When did you realize there was a void in the tinned fished market in the U.S. that wasn’t being filled? 

It hit me on a hike during COVID, when it just felt so obvious—tinned fish is this inherently incredible product: it’s delicious, nutrient-dense, shelf-stable… and yet in the U.S. it had been positioned as this kind of sad, utilitarian commodity. Meanwhile, in Europe, it’s beautiful and celebratory. That disconnect made me feel like, why hasn’t anyone reintroduced this in a way that actually reflects how good it is (and how much better it makes your life)?

Fishwife’s popularity has taken off tremendously over the past year. What’s a surprisingly challenging aspect that comes with this new phase of the business?

I heard Jesse from Good Culture say, “Growth breaks things before it builds them” and that couldn’t be truer. When you really hit product / market fit and word of mouth / repurchase takes over any amount of marketing you could do, it’s near impossible to keep up with the space of growth. Out of stocks, overworked team members, strained capacity at every point in the value chain—these are the extremely painful and somehow essentially inevitable symptoms of a successful high growth business.


“Out of stocks, overworked team members, strained capacity at every point in the value chain—these are the extremely painful and somehow essentially inevitable symptoms of a successful high growth business.”


Can you walk me through your creative process of developing a new product or flavor? Where do your best ideas come from?

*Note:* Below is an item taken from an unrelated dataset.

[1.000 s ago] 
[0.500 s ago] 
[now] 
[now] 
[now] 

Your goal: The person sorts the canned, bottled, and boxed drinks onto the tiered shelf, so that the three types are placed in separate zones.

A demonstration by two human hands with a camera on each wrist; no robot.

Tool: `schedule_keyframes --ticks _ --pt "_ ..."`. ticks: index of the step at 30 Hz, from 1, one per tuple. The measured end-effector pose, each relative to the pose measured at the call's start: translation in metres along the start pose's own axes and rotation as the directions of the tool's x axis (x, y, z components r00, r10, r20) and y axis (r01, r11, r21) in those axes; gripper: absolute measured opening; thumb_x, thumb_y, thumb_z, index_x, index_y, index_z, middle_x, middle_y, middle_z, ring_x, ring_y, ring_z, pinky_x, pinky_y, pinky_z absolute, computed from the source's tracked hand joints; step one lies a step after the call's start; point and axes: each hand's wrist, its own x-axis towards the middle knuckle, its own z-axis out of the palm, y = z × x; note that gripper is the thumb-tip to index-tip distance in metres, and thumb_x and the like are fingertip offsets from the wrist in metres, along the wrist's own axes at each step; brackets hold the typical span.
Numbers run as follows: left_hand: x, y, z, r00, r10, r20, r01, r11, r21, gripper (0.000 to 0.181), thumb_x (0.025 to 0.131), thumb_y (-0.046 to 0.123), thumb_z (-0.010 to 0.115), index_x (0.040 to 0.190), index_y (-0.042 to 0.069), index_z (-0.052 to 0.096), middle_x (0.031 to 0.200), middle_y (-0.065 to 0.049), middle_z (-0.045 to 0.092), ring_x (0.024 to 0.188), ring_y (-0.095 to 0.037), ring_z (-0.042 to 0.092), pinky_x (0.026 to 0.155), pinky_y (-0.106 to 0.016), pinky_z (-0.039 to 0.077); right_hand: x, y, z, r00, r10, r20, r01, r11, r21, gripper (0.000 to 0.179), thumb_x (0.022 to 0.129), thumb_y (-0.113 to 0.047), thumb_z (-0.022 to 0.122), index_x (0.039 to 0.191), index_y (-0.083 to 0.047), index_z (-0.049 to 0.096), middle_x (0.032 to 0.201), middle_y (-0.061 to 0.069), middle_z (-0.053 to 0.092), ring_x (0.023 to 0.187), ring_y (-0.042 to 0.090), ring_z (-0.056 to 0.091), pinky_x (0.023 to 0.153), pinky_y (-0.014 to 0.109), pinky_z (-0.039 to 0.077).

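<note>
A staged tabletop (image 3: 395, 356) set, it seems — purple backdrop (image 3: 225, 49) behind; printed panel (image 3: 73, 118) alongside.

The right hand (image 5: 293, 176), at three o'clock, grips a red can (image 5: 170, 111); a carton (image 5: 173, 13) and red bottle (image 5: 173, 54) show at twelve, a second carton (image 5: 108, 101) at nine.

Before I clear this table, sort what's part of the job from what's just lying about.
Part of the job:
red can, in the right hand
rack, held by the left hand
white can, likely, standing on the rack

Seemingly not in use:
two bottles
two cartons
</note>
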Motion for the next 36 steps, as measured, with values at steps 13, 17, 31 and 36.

Honestly some of the best product ideas come from our community, what people are doing with Fishwife on social, what they're requesting, what they're pairing us with. The constraint we always work within is: does this work in a tin, can we source it to our standards, and does it feel

How do you want people to feel when they first try a Fishwife product?

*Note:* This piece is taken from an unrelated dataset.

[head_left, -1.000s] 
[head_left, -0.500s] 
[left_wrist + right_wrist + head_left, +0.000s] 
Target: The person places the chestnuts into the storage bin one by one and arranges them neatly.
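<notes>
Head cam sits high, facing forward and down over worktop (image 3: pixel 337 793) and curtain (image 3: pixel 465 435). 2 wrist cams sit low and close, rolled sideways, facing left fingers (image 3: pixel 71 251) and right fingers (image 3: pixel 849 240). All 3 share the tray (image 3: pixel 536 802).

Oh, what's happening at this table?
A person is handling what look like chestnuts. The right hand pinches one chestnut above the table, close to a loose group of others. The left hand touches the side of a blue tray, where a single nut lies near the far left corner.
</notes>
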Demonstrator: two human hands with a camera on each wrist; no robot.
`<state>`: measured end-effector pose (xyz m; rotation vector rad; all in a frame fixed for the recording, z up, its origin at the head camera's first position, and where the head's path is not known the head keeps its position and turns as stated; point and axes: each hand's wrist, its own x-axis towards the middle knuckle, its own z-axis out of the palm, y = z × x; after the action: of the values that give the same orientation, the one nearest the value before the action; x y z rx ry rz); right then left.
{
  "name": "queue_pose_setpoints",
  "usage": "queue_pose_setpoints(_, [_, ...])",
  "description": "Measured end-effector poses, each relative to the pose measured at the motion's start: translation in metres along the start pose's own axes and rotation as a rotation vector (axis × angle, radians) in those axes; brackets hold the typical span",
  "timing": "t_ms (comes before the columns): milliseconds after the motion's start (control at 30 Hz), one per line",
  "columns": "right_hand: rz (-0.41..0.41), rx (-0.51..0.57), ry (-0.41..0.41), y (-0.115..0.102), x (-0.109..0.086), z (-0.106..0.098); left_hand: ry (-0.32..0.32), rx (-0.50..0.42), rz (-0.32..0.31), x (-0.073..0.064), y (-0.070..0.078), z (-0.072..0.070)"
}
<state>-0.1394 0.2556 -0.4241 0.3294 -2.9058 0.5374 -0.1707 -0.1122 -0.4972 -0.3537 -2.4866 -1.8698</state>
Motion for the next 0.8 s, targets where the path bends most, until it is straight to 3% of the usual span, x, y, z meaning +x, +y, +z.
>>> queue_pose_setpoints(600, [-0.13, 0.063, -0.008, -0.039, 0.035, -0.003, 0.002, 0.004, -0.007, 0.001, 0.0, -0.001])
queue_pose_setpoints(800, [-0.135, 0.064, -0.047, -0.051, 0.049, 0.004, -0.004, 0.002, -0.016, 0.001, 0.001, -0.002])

Surprised. And then immediately comfortable, like, why haven't I been eating this my whole life? I want that 'where has this been' feeling. Tinned fish has centuries of tradition behind it; we're just finally giving American consumers the gateway into it."

​​What’s an adjective that best describes the phase your business is in right now?

Sprinting. We're in a moment where growth is happening faster than we can fully explain, the brand has taken on a life of its own, and the job is just to keep up with it. It's exhilarating and humbling at the same time. You're building the plane while flying it, and the runway keeps getting longer.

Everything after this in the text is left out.